• **WHAT TO PRODUCE**: The answer is the exact text of every line from the one that contains "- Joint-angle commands" to the final line of the entries below, with pictures left out.

Data records

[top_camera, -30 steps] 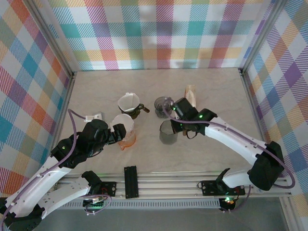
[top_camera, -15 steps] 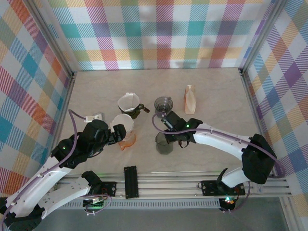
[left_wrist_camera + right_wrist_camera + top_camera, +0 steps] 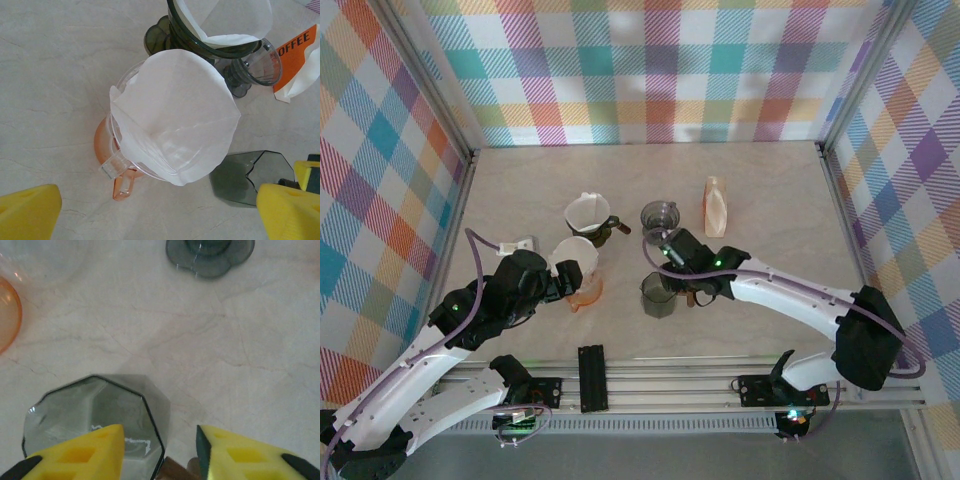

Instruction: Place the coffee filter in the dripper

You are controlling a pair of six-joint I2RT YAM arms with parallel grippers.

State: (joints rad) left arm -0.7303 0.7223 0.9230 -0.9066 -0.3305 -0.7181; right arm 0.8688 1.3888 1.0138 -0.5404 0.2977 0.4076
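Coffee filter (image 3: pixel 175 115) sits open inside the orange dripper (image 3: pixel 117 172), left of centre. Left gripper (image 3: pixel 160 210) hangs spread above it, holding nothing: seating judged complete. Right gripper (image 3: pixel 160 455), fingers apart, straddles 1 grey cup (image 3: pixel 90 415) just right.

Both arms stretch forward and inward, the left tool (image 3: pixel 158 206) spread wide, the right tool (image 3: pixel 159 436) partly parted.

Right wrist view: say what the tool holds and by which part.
Nothing is clamped: the right tool stands open astride the rim of the grey cup, one finger clear.
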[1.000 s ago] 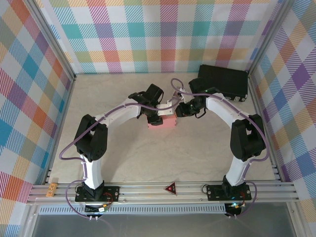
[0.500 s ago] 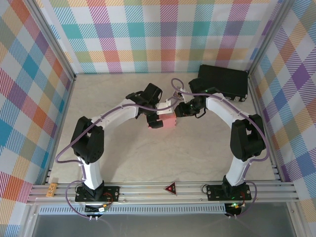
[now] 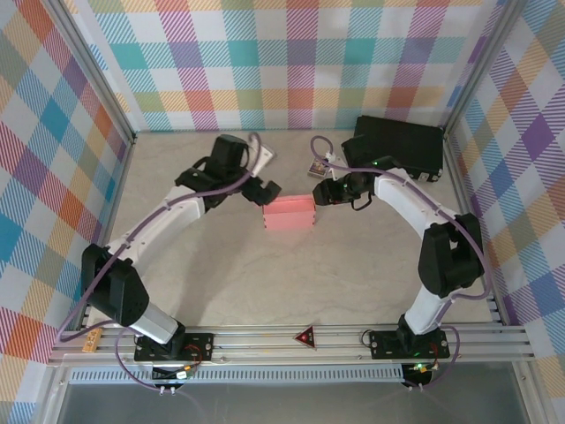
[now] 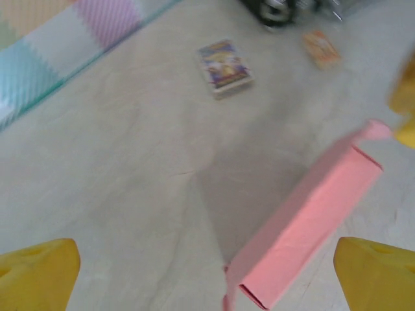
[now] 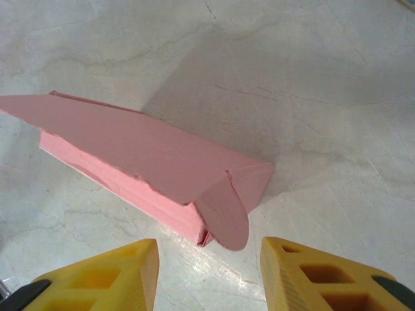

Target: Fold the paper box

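Right wrist: folded-up paper box (image 5: 149, 175)

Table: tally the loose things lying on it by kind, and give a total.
Pink paper box: 1
Black case: 1
Small printed cards: 2, the orange one blurred
Total: 4

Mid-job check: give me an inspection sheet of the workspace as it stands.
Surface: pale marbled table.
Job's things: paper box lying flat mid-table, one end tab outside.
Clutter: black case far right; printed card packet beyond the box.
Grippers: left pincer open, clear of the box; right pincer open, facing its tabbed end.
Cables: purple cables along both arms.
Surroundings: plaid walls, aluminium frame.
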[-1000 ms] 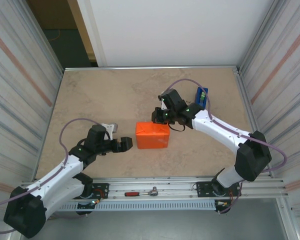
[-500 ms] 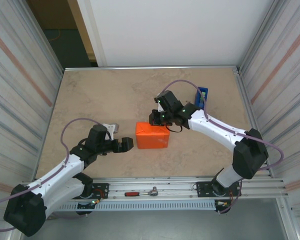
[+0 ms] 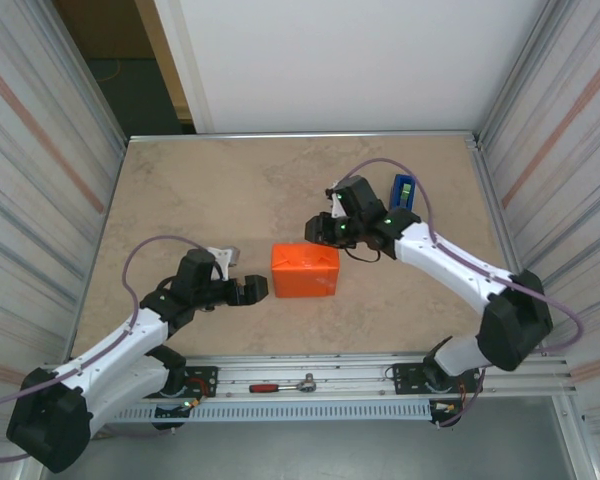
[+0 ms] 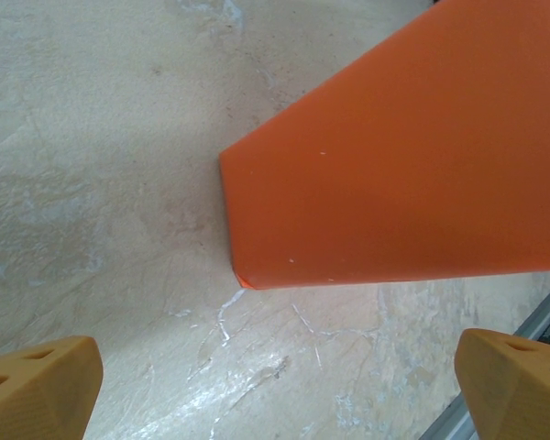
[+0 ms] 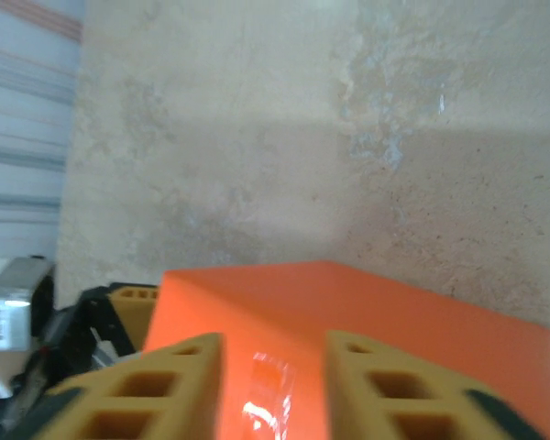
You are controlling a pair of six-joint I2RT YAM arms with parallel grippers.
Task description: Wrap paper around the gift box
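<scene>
The paper is folded into an orange parcel in the middle of the table, and the gift box is hidden inside it. A clear strip of tape shines on the paper's top. My left gripper rests open just left of the parcel; in the left wrist view its fingertips stand wide apart on the near side of the parcel's corner. My right gripper hovers over the parcel's far right edge. It is open, its fingers apart above the tape with nothing between them.
A blue tape dispenser stands behind the right arm near the right wall. A red-handled ratchet lies on the metal rail at the near edge. Corrugated walls close both sides. Bare stone tabletop stretches far left.
My right gripper was shut low at the parcel's far edge; it has now opened and drawn slightly right and back. The left arm and parcel have stayed put.
</scene>
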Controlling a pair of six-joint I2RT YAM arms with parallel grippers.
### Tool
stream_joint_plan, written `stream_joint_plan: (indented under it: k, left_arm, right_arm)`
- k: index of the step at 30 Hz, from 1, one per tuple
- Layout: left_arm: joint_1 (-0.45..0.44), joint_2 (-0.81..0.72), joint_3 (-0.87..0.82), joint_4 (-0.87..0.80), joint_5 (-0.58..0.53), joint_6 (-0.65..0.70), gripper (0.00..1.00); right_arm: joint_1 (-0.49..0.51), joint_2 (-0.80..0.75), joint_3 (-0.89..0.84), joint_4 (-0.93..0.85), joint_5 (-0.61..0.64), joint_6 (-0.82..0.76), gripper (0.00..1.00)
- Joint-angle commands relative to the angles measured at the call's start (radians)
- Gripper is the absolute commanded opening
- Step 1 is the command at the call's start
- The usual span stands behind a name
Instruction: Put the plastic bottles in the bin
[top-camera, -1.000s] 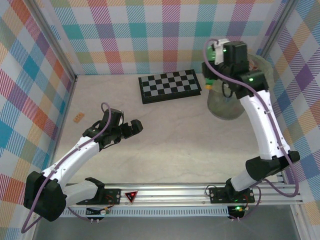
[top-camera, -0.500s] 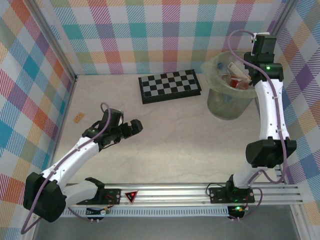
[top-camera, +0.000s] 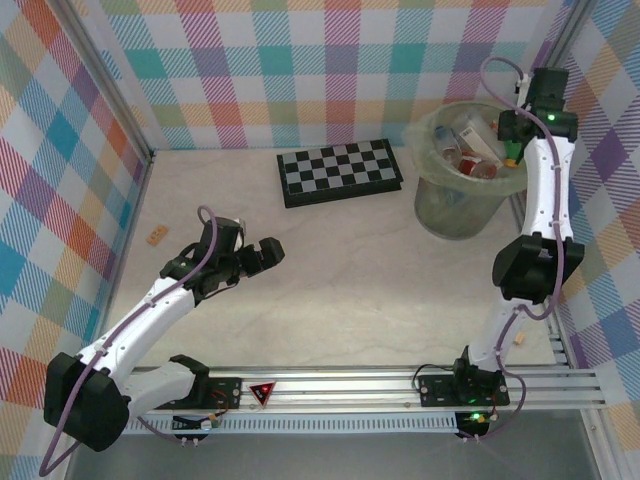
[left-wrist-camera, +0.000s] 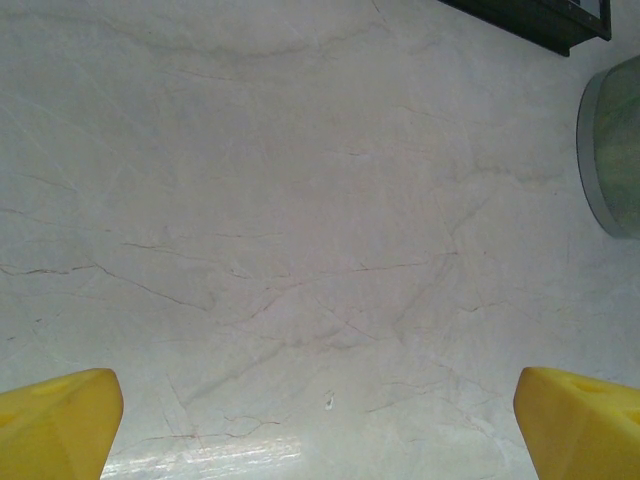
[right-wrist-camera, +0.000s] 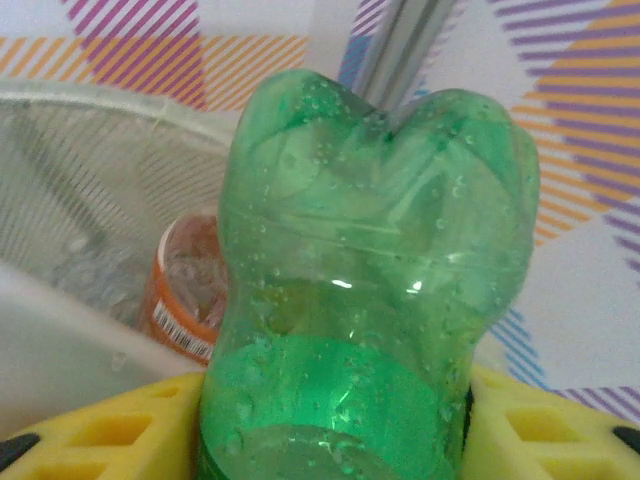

• **WRITTEN RESPONSE**:
- Joint-angle commands relative to the angles measured at the call's start (radians)
- Gripper is the absolute commanded opening
- Step 1 is the command at the call's start
- The usual span stands behind a name
Instruction: Put the plastic bottles in the bin
[top-camera, -1.000s] 
[top-camera, -0.500s] 
[top-camera, +0.000s] 
[left-wrist-camera, +0.000s] 
[right-wrist-camera, +0.000s] 

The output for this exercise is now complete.